Гоген так и не узнал еще об одном несчастье, постигшем его семью. Его сына Кловиса парализовало в результате несчастного случая, и Метте дала согласие на операцию. В мае, на двенадцатый день после операции, Кловис умер от заражения крови. Гогена же по-прежнему мучили болезни, и он опасался, что они помешают ему выполнять свою часть договора. Переданные Монфредом гомеопатические средства не помогали. К тому же Воллар нерегулярно высылал ему ежемесячную плату, и у Гогена не было средств, чтобы внести аванс в триста франков и пройти курс лечения в больнице. И снова художника стали преследовать старые демоны ужаса — страх перед нищетой, и пробудилось в душе недоверие к Воллару. В октябре из опасения, что его таитянские деревянные скульптуры будут «разрознены и попадут к людям, которым они не нравятся», он подарил их Монфреду, попросив, чтобы «Овири» прислали на Таити — она будет стоять на его могиле. К счастью, благодаря стараниям Монфреда о Гогене узнали коллекционеры из Безье, и Гюстав Файе, происходивший из богатой семьи виноделов, вдохновитель Общества любителей изящных искусств и хранитель местного городского музея, купил у художника два полотна за тысячу двести франков. Эти деньги Гоген получил в середине декабря и наконец смог лечь в больницу.

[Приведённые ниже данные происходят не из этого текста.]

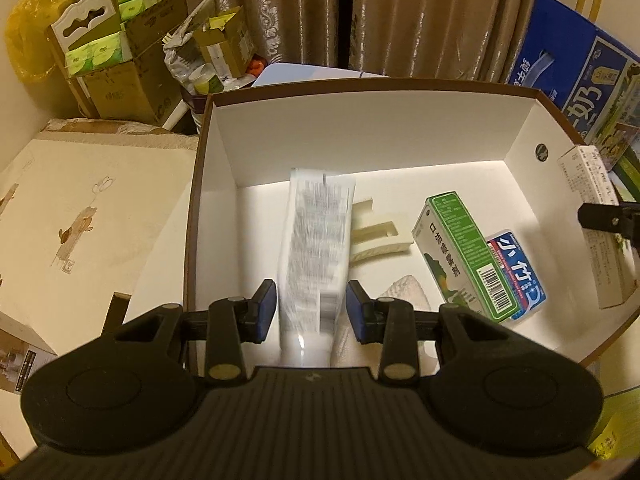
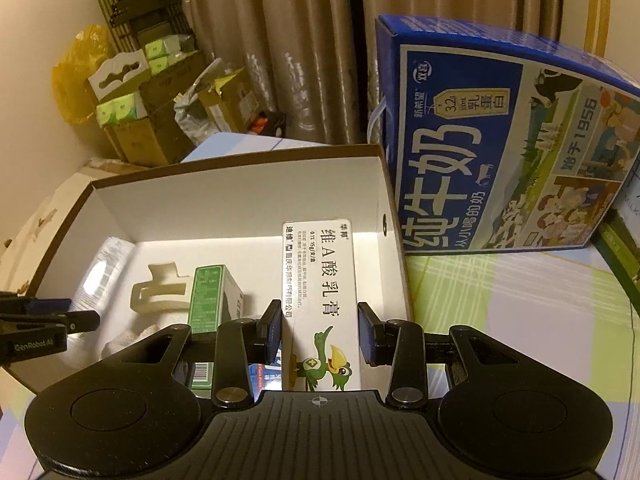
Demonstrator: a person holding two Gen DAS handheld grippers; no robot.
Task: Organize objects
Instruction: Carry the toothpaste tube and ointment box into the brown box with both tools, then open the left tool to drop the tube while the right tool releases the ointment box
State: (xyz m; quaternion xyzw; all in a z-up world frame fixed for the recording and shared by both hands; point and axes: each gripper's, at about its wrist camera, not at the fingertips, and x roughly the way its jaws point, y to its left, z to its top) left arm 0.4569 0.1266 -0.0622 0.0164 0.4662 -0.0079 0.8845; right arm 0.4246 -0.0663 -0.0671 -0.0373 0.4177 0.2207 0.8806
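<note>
The storage box is made of cardboard, matt white inside with a brown edge. A white plastic tube, smooth with a slight sheen, is seen between blue pads that look rubbery on the matt black plastic left gripper. The cream hair claw appears to be matt plastic. The green carton and the white ointment carton are of printed paperboard, the latter smooth and faintly glossy. The milk case is glossy printed cardboard. The curtains are of sheened cloth, and the checked table covering looks like soft cloth.
</note>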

Выйти ему оттуда удалось только в начале февраля и почти сразу же пришлось вернуться обратно. Экзема теперь появилась и на руках. Кроме того, жесточайшие боли в плече утихали лишь после укола морфия. «Слегка подлечившийся» Гоген окончательно выйдет из больницы только в начале марта. После рождения ребенка Пахура не стала жить с художником и вернулась в свою семью. А его хижину снова разорили крысы, заодно испортив рисунки, предназначавшиеся для отправки Воллару. Гоген начал подумывать о переезде на Маркизские острова — жизнь там была намного дешевле, чем на Таити, где цены постоянно росли. К тому времени Воллар возобновил платежи. Гоген, до этого сердившийся на торговца и собиравшийся даже возвратить ему задаток, чтобы разорвать контракт, не без удовольствия заметил: «По-моему, сейчас он очень боится, как бы я его не бросил».

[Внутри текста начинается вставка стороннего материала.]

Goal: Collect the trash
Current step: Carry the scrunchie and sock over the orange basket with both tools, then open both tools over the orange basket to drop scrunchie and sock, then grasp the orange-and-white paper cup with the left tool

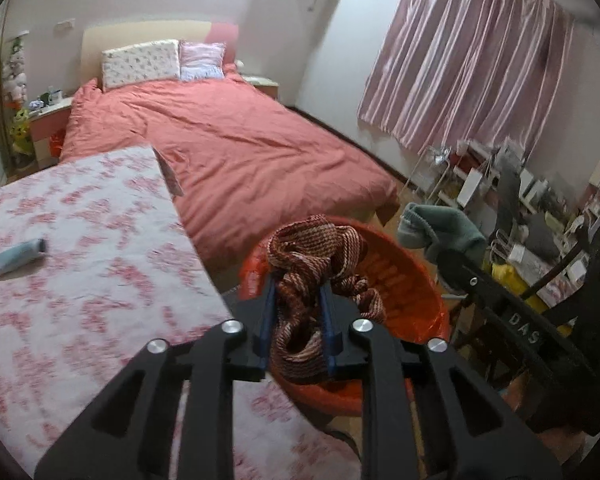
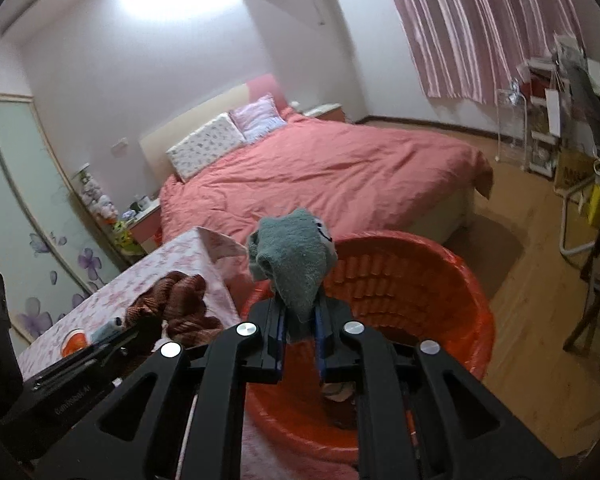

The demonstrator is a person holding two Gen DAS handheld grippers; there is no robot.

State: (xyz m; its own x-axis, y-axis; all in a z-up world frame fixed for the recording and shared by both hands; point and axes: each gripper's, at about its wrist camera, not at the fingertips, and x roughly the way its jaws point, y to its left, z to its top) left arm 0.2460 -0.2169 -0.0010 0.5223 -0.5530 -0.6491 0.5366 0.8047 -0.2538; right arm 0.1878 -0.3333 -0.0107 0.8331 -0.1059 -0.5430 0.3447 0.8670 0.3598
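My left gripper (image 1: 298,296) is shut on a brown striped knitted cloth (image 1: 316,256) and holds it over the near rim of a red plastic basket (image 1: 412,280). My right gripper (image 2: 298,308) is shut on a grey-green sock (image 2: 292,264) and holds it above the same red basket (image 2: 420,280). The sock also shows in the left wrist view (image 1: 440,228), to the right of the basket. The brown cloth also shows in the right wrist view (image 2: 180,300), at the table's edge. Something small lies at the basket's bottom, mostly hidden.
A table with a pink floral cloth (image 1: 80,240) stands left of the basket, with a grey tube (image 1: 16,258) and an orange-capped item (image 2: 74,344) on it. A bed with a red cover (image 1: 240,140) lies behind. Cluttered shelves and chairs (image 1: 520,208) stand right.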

Отныне в своих письмах Гоген не будет жаловаться на отсутствие денег, зато постоянно будет сетовать на невозможность заниматься живописью. Похоже, его подогретое таитянской экзотикой воображение «начинало ослабевать». Но, как всегда, утверждения художника, что он давно не брался за кисть, не следует понимать буквально. Если принять во внимание, что мастерская Гогена на Хива-Оа была готова лишь к ноябрю, а значительное количество произведений подписано 1901 годом, то можно догадаться, что художник жаловался только на то, что ему никак не удавалось найти тему, столь же значительную, как, например, для картины «Откуда мы?» или для «Таитянских пасторалей». Этот созданный воображением мир в точности отображал то, что Гоген искал на Таити. Именно ощущение, что цель достигнута, и побудило Гогена отправиться на Маркизские острова, теперь уже к настоящим дикарям. И не только для того, чтобы подстегнуть свое воображение, но и для того, чтобы довести до конца свое путешествие, которое являлось для него своего рода посвящением. Он уезжал не столько за сюжетами для новых картин, сколько для нового обогащения своей души.